In the repetition of the words, "give me courage so I can spread / it over my face and mouth," Sanchez asserts the speaker's plea, almost as a prayer, for courage to face seemingly overwhelming obstacles. She wants to wash in this courage and drink it. The speaker needs to acquire courage, and she is eager to wear it on her face and to speak it with her mouth. An important point about courage is that it is not the absence of fear, but the willingness to do something despite the fear. That is the speaker's position: She is not brimming with her own courage; she is afraid. She asks for courage in order to carry on with what she is committed to do: wage and protest against injustice and suffering

In the third line, the speaker identifies what intimidates: "madmen goosestep[ping] in tune to

Guernica." The reference here is to the 1937 destruction of the Basque city of Guernica by a combined air attack of Nazi German and Fascist Italian air forces. The leveling of this city was considered by Nazi commanders as an experiment to see what destroying a city requires militarily and a chance for pilots to get experience in dropping bombs. The attack laid waste the city, and an estimated two thousand people, mostly women and children, were killed. The speaker is enraged by this event and all other events in which people, who only really want to live their lives, are murdered by madmen. The speaker's protest in this poem joins that made by the painter Pablo Picasso who made a large painting, entitled Guernica, as an antiwar protest. In the face of the horrors of war and the carnage wrought by violent attacks on protesters, as occurred in Soweto, the speaker asks for courage to yell in the streets and vigorously confront politicians in an all out effort to assert human rights.

Ethnic Pride

The ethnic pride in "An Anthem" is difficult to miss. The speaker identifies struggles that bring her people together against common enemies of human rights, and she offers the spirit of her people as the force to stop oppression. From the first line ("Our vision is our voice"), the speaker establishes a community created by a similar philosophy. These protesters have a single vision and a single voice.
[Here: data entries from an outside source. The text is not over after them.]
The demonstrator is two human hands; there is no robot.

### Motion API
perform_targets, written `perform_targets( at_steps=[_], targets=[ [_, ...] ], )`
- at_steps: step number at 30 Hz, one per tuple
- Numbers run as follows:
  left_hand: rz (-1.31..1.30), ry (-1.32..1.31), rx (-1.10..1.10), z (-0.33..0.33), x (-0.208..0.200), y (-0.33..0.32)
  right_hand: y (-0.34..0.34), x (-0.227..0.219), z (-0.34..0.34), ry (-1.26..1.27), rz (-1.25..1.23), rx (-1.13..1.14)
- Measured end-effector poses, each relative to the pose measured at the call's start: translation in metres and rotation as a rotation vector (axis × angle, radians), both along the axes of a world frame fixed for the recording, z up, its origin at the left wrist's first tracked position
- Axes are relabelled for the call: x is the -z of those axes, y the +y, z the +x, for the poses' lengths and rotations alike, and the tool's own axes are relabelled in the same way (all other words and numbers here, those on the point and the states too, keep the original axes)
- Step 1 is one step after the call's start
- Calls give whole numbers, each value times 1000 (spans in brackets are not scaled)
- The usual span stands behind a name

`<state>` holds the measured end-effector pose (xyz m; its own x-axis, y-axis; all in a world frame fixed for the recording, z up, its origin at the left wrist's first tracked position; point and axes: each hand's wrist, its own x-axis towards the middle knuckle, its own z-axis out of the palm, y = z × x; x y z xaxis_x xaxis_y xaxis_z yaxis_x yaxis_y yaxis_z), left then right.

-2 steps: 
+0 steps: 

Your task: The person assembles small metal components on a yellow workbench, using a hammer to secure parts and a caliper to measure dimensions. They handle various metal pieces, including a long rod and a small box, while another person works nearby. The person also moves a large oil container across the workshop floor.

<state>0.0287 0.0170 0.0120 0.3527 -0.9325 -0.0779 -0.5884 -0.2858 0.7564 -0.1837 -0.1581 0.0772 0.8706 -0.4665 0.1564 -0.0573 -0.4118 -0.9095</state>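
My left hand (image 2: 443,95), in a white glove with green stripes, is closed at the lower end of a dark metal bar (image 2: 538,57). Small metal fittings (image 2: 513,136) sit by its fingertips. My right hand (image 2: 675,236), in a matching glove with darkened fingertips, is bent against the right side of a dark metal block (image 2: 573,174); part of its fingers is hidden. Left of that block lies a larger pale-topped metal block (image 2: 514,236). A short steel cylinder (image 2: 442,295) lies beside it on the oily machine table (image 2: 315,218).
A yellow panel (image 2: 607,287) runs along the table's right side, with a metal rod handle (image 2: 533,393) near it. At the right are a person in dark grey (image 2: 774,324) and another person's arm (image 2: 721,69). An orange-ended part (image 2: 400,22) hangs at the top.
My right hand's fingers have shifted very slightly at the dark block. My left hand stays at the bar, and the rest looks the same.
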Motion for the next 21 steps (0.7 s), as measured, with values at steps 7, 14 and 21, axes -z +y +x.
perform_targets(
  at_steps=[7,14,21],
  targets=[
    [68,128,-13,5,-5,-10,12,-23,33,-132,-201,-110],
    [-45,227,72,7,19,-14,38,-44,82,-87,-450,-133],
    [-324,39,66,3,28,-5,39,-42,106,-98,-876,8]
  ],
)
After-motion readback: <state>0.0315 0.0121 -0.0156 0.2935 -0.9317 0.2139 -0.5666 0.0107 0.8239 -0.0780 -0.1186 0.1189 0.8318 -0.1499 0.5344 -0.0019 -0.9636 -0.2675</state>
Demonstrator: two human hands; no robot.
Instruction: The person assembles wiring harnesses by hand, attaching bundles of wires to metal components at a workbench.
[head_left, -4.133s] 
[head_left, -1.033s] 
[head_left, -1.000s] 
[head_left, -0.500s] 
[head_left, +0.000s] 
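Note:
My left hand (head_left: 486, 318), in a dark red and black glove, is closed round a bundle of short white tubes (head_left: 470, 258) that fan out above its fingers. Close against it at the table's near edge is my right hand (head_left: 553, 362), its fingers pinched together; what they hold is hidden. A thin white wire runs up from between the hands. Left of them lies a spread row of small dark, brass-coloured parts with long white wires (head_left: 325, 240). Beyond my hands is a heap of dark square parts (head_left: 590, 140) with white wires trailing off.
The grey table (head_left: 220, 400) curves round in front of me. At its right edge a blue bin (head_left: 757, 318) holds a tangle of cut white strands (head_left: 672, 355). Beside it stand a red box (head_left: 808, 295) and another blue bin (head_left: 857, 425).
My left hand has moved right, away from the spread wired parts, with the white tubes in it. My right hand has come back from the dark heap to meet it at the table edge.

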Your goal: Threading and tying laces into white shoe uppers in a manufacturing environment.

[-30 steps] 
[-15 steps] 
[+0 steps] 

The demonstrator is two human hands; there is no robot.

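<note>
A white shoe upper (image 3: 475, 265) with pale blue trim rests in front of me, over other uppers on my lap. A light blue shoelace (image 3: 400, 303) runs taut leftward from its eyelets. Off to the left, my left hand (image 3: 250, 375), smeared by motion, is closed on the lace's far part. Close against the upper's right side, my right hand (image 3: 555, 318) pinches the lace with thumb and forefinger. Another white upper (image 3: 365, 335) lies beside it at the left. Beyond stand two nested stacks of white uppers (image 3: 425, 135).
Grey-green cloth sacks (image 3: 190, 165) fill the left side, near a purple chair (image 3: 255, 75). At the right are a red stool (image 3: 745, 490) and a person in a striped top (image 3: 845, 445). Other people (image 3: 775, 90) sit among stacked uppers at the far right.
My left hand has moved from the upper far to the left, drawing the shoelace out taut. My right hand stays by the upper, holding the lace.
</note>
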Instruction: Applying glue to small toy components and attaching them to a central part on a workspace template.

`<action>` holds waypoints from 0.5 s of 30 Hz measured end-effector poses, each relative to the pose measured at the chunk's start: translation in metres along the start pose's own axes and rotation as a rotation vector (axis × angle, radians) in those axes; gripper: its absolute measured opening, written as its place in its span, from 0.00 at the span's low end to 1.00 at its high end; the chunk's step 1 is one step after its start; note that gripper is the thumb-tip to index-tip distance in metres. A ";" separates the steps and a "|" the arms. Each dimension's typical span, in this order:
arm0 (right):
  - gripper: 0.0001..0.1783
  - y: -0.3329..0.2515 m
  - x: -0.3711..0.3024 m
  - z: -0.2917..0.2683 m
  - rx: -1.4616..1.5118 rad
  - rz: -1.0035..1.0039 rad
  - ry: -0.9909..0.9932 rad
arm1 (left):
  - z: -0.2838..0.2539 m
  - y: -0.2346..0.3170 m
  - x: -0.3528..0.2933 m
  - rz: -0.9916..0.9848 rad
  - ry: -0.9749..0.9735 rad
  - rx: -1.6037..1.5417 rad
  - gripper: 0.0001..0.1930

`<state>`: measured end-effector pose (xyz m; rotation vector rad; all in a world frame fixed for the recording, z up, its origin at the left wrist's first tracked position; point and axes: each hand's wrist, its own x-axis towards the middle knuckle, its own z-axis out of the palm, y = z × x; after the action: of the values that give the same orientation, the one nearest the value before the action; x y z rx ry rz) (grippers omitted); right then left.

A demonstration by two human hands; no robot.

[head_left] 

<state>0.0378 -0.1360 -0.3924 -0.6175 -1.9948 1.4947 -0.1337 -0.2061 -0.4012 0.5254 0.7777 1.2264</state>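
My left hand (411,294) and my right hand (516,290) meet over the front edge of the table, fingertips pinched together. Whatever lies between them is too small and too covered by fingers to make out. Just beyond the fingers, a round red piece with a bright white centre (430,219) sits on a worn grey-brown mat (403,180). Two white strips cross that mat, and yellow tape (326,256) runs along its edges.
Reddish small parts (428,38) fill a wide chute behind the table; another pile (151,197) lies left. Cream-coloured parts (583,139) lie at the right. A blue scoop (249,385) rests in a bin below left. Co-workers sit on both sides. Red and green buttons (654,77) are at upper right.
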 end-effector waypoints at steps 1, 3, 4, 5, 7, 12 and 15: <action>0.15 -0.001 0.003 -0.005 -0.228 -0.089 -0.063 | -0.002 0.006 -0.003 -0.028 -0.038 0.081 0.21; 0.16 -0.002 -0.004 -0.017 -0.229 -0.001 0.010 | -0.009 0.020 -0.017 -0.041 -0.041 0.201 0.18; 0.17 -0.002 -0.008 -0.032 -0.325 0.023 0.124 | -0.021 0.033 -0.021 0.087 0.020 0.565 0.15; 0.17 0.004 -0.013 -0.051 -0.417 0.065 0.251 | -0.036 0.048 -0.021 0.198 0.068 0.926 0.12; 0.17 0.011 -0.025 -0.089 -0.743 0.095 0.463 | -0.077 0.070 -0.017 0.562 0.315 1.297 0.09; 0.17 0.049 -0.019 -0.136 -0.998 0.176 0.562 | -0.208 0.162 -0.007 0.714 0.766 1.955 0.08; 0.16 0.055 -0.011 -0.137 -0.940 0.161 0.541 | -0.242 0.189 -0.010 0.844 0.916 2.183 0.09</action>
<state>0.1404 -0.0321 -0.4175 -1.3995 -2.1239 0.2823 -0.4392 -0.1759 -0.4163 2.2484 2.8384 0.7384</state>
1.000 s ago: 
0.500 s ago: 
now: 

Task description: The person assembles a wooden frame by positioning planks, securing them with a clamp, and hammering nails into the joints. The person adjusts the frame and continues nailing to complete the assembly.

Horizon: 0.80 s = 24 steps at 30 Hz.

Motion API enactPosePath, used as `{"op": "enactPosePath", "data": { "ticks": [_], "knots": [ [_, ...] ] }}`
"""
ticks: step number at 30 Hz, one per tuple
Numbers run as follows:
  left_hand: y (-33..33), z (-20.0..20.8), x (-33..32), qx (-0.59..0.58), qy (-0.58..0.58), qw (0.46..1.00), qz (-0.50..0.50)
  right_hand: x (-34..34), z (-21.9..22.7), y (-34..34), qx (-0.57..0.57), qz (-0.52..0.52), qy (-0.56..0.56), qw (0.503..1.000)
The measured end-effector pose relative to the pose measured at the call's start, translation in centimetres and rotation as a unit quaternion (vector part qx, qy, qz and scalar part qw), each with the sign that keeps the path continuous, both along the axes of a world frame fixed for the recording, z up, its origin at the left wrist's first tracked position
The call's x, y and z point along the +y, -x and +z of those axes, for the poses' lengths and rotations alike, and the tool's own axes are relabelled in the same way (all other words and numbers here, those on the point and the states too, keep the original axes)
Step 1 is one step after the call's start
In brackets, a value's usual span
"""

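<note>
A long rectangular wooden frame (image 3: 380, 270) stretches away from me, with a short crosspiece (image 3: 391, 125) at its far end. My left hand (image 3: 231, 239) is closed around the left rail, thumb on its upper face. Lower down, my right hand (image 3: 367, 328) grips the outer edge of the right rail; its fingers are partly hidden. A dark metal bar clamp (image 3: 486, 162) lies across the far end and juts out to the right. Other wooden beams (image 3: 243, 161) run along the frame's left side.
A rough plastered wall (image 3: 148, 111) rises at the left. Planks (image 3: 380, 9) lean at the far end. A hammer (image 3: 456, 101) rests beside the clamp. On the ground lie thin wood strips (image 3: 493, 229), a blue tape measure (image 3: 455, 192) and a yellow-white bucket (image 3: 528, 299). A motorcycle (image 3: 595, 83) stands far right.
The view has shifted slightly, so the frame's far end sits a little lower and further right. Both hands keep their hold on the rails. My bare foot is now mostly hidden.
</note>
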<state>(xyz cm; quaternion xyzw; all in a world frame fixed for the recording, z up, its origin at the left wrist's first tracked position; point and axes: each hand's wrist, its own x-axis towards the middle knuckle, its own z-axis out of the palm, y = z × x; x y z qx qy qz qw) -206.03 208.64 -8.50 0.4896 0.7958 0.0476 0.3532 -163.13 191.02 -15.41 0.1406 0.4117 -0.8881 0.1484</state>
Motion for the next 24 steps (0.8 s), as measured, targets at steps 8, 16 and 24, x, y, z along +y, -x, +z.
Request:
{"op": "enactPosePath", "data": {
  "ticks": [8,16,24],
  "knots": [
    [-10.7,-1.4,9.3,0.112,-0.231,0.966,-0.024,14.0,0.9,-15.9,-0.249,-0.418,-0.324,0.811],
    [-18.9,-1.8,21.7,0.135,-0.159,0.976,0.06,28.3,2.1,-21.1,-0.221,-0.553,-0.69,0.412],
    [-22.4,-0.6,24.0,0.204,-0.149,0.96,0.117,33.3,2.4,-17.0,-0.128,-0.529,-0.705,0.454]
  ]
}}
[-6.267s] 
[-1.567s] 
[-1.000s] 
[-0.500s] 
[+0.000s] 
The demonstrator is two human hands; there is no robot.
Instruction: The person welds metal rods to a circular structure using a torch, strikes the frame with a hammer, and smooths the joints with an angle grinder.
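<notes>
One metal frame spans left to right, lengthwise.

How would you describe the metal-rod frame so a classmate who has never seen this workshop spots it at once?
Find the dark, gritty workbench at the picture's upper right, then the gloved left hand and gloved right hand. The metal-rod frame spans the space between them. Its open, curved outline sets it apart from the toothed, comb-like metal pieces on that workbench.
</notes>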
Beginning in the second stanza, the speaker introduces imagery that calls to mind African dances and ceremonies. She says they "walk with ceremonial breaths," which suggests ceremonies charged with purpose and passion. The refrain, "give me courage so I can spread / it over my face and mouth," seems to link ceremonial face painting with wearing courage in the modern world.

Other references to African dances reinforce the theme of ethnic pride. Words and phrases like "shaking hips," "color and drums," "anger and dance," Shango, and Soweto, all work to reveal the speaker's pride in her African ethnicity and the strength she finds in that identity.

STYLE

Repetition

Sanchez uses two literary devices of repetition in "An Anthem" to underscore images and ideas that are central to the poem's meaning. The first device is anaphora, a type of parallelism. Anaphora is repetition of the same word or words at the start of two or more sentences. Walt Whitman famously uses it in Leaves of Grass. In "An Anthem," Sanchez uses it to create thematic and structural unity. The sentences in the second and third stanzas begin with "we" just as lines 21-23 repeat "are we not." These chant-like repetitions create a strong sense of unity or solidarity. It is the speaker's way of saying that "we" are not going away and "we" need to be heard. The central idea of the poem is one of protest, of in-the-street chanting, and this form of repetition underscores that idea.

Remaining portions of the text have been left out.